Districts Decide Future of Vacant Schools

By: Rachel Thomas Email
By: Rachel Thomas Email

To district officials, a schoolhouse isn't just where learning takes place, but another asset to put on the market.

"We have to liquify our assets, So that we get additional revenue to cut our deficit," said Lansing School Board member Guillermo Lopez.

Lansing School District hopes to put up Woodcreek Elementary School for sale ---as soon as possible.

" We'd like to have sold it yesterday, but that's impossible," said Lopez.

The district plans to save money from reducing personnel, fewer utility and maintenance costs, and the sale of the property.

"We have sold school buildings for $120,000 to $220,000. It just depends on where it is at and what the market will bear at that location," said Lopez.

But other elementary schools closing won't have the same fate. Officials of smaller districts like Charlotte and Waverly say they are exploring other ways their elementary buildings can be used.

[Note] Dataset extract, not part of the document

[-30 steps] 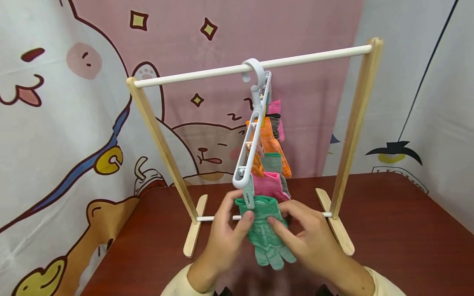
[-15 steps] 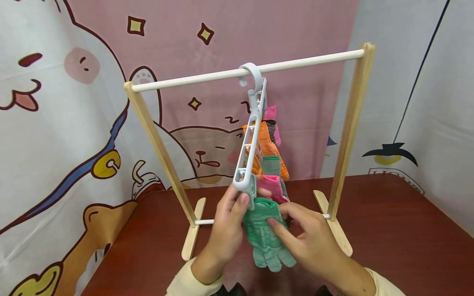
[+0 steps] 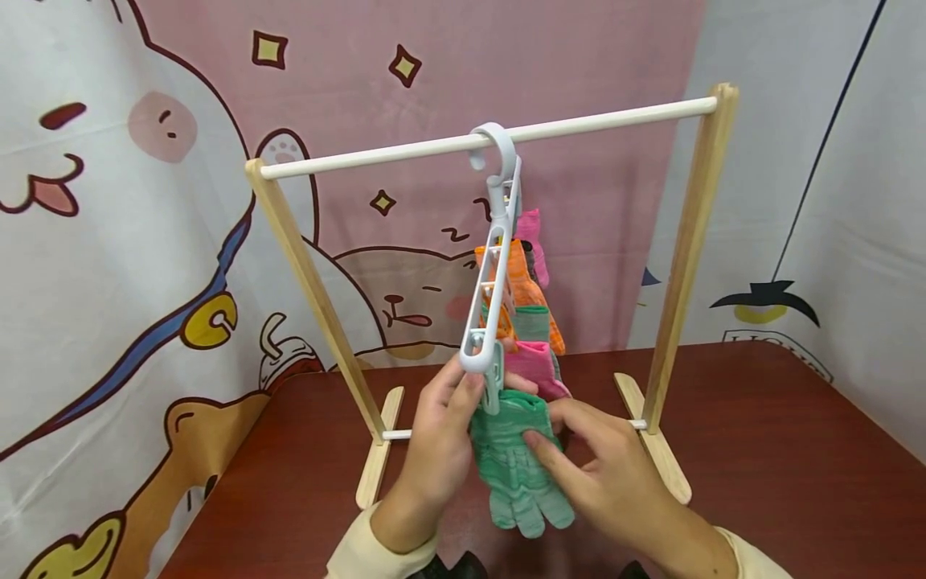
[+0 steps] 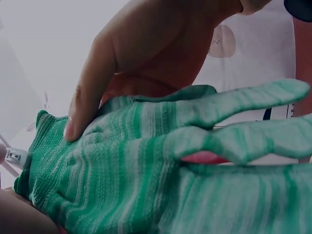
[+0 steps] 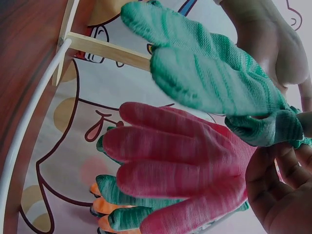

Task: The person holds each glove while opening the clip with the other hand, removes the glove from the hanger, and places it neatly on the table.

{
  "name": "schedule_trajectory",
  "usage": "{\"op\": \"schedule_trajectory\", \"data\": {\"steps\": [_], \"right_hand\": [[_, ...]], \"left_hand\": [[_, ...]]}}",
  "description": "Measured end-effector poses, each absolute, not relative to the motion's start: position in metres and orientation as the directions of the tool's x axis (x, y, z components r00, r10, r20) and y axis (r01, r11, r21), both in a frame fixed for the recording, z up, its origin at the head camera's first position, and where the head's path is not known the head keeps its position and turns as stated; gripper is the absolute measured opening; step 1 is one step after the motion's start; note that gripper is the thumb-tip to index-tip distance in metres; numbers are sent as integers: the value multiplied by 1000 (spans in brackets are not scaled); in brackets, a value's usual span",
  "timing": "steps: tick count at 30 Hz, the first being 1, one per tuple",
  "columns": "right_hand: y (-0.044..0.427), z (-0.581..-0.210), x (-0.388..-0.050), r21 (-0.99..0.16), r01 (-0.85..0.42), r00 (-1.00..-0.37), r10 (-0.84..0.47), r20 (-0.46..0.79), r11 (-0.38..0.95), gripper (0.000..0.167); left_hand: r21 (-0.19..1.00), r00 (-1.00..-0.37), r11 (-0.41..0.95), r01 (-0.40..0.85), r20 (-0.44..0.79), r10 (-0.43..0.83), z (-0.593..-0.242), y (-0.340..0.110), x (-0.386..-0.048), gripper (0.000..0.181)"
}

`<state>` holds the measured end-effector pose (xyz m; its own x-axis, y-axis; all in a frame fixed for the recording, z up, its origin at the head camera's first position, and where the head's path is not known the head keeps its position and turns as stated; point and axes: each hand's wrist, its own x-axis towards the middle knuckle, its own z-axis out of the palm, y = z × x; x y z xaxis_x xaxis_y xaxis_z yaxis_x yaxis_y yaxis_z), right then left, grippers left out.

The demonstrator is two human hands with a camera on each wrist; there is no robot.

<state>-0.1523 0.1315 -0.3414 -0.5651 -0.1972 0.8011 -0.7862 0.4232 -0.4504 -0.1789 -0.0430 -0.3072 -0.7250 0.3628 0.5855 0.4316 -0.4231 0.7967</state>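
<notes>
A green striped glove (image 3: 517, 458) hangs fingers down at the near end of a light grey clip hanger (image 3: 483, 310). My left hand (image 3: 437, 434) pinches the grey clip (image 3: 494, 386) at that end, thumb in front and fingers behind. The clip's lower tip overlaps the glove's cuff; whether it bites the cloth I cannot tell. With thumb and forefinger, my right hand (image 3: 611, 462) pinches the glove's right edge below the cuff. In the left wrist view, the right thumb presses the glove (image 4: 126, 165). A pink glove (image 5: 180, 151) hangs just behind.
The hanger hooks over a white rod (image 3: 608, 121) on a wooden stand (image 3: 687, 265). Further back hang an orange glove (image 3: 517, 269), a grey-green glove (image 3: 531, 323) and another pink item (image 3: 531, 233). Below is a dark red-brown table (image 3: 781, 450); a printed curtain (image 3: 579, 48) stands behind.
My left hand has moved from the glove's cuff up to the clip, its fingers now behind it. The right hand keeps its pinch on the glove.
</notes>
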Motion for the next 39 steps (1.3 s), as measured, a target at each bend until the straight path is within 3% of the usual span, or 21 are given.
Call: {"op": "schedule_trajectory", "data": {"steps": [8, 17, 23, 39], "right_hand": [[129, -343, -154, -433, -810, -539, -212, 815, 395, 29], [128, -346, -155, -487, -801, -576, -227, 785, 348, 24], [125, -349, -156, -470, -829, -545, -249, 800, 303, 32], [124, -349, -155, -446, -835, -530, -251, 810, 323, 25]], "left_hand": [[769, -701, -431, 473, 624, 345, -309, -43, -182, 48], [779, -722, -394, 488, 614, 319, -310, -44, -182, 44], [787, -745, -361, 501, 604, 283, -312, -45, -183, 42], [788, -771, -293, 541, 604, 201, -311, -48, -181, 37]]}}
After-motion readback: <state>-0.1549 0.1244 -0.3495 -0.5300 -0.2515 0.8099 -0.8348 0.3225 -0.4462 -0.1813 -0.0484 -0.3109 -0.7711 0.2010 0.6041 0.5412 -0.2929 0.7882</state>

"Perhaps a church or youth organization would want to use it. We would consider leasing it to pay for maintenance and utility fees only," said Dr. Debra Jones, the superintendent of Waverly School District.

The superintendent says those maintenance costs are minimal and Waverly's district may need the space in the near future.

"Should the school system in an elementary range k-4 enlarge by 50 students, we may have to open it back up," said Dr. Jones.

Educators say their decisions are based on a balance of cost-savings and serving the students.